Action item> Search the material below for lines containing the string "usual", and copy every one you find.
━━━━━━━━━━━━━━━━━━━━
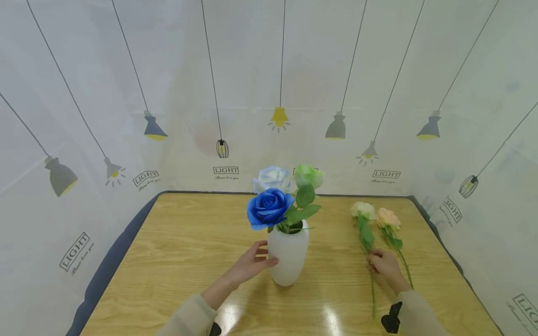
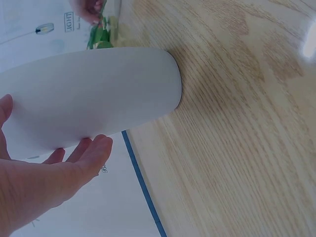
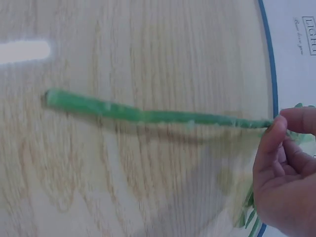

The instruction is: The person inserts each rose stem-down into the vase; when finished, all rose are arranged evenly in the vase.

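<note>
A white vase (image 1: pixel 288 254) stands upright on the wooden table, holding a blue rose (image 1: pixel 270 208), a pale bluish-white rose (image 1: pixel 272 179) and a light green flower (image 1: pixel 308 176). My left hand (image 1: pixel 251 265) holds the vase's left side, thumb toward the front; the left wrist view shows the digits against the smooth wall (image 2: pixel 98 94). At the right, my right hand (image 1: pixel 383 264) pinches the green stem of a cream-white flower (image 1: pixel 363 211). In the right wrist view, thumb and forefinger grip that stem (image 3: pixel 187 118), its cut end pointing away just over the tabletop.
A peach flower (image 1: pixel 388 218) lies right of the cream-white one, its stem passing beside my right wrist. The table (image 1: pixel 189 233) has a dark blue edge (image 1: pixel 113 252). Behind and at the sides hangs a pale backdrop (image 1: pixel 252 70) printed with lamps.
</note>
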A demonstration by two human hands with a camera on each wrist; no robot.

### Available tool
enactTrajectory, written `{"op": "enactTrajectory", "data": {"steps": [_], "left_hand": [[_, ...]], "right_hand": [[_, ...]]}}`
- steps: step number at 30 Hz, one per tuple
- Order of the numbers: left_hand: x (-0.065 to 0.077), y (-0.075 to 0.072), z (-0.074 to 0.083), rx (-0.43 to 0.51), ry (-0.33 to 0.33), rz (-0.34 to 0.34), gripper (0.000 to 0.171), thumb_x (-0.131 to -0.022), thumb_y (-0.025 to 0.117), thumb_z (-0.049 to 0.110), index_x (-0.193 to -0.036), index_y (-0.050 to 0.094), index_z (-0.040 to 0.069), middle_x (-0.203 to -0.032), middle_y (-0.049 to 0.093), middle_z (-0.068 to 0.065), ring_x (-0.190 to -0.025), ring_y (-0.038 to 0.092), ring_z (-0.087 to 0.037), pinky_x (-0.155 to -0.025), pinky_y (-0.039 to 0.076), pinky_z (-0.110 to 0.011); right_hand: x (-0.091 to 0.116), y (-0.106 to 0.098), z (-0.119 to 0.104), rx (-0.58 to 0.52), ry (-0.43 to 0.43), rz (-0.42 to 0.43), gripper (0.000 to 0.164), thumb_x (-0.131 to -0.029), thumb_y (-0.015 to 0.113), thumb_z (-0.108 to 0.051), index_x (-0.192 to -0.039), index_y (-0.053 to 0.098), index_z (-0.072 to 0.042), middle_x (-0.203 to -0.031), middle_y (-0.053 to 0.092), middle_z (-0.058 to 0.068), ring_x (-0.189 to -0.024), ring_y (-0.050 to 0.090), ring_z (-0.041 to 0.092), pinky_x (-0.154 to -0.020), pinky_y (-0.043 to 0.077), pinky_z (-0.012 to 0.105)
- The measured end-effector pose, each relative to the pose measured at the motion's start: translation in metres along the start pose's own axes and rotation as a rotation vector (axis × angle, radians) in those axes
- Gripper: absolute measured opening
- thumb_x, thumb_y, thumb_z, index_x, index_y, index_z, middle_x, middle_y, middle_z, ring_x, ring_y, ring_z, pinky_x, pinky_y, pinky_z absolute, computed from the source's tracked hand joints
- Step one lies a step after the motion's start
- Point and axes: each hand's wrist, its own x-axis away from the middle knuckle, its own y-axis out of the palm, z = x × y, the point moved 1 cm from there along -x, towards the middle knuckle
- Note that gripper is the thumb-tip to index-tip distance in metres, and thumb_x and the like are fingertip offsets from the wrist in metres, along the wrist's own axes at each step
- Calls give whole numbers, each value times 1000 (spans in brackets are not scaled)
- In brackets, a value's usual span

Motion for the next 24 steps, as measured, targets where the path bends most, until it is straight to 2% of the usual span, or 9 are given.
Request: {"op": "enactTrajectory", "data": {"steps": [3,6,11,15,19,24], "left_hand": [[6,0,11,12,1,-3,65,-82,64,31,-131,33,2,-124,40,-22,-112,39,-40,-85,38,-50],[13,0,20,5,9,-6,64,-82,63,29,-131,33,0,-124,40,-23,-112,39,-41,-85,38,-50],[15,1,23,-14,21,-10,65,-82,63,30,-131,32,-1,-123,40,-24,-111,39,-42,-84,38,-50],[16,0,24,-3,5,-9,64,-83,63,30,-131,32,1,-124,40,-23,-112,39,-40,-85,38,-50],[14,0,24,-1,-1,-11,64,-83,62,30,-131,32,1,-124,40,-23,-112,39,-40,-86,37,-50],[15,0,25,3,2,-13,64,-83,62,29,-131,32,0,-124,39,-24,-113,39,-41,-86,37,-50]], "right_hand": [[1,4,-8,-53,30,5,44,-88,50,-14,-118,40,16,-89,55,18,-65,54,15,-58,48,27],[4,9,-17,-100,15,1,44,-89,51,-14,-120,39,15,-94,53,21,-68,54,13,-61,49,27],[6,18,-30,-167,-58,11,38,-88,53,-15,-111,44,13,-88,54,15,-68,55,13,-61,50,29],[9,24,-42,-232,-78,5,35,-88,54,-11,-109,44,14,-86,53,10,-68,56,13,-63,50,31],[15,29,-59,-279,-109,-7,32,-88,54,-9,-108,43,14,-85,54,13,-68,58,14,-65,50,31],[22,32,-82,-307,-200,-51,29,-89,55,-16,-101,47,9,-81,56,11,-68,57,14,-65,50,31]]}}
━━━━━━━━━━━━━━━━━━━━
Answer area>
- In brackets, a value's usual span
Motion for the next 24 steps, as measured, targets where the path bends most, until it is straight to 2% of the usual span, or 9 are given.

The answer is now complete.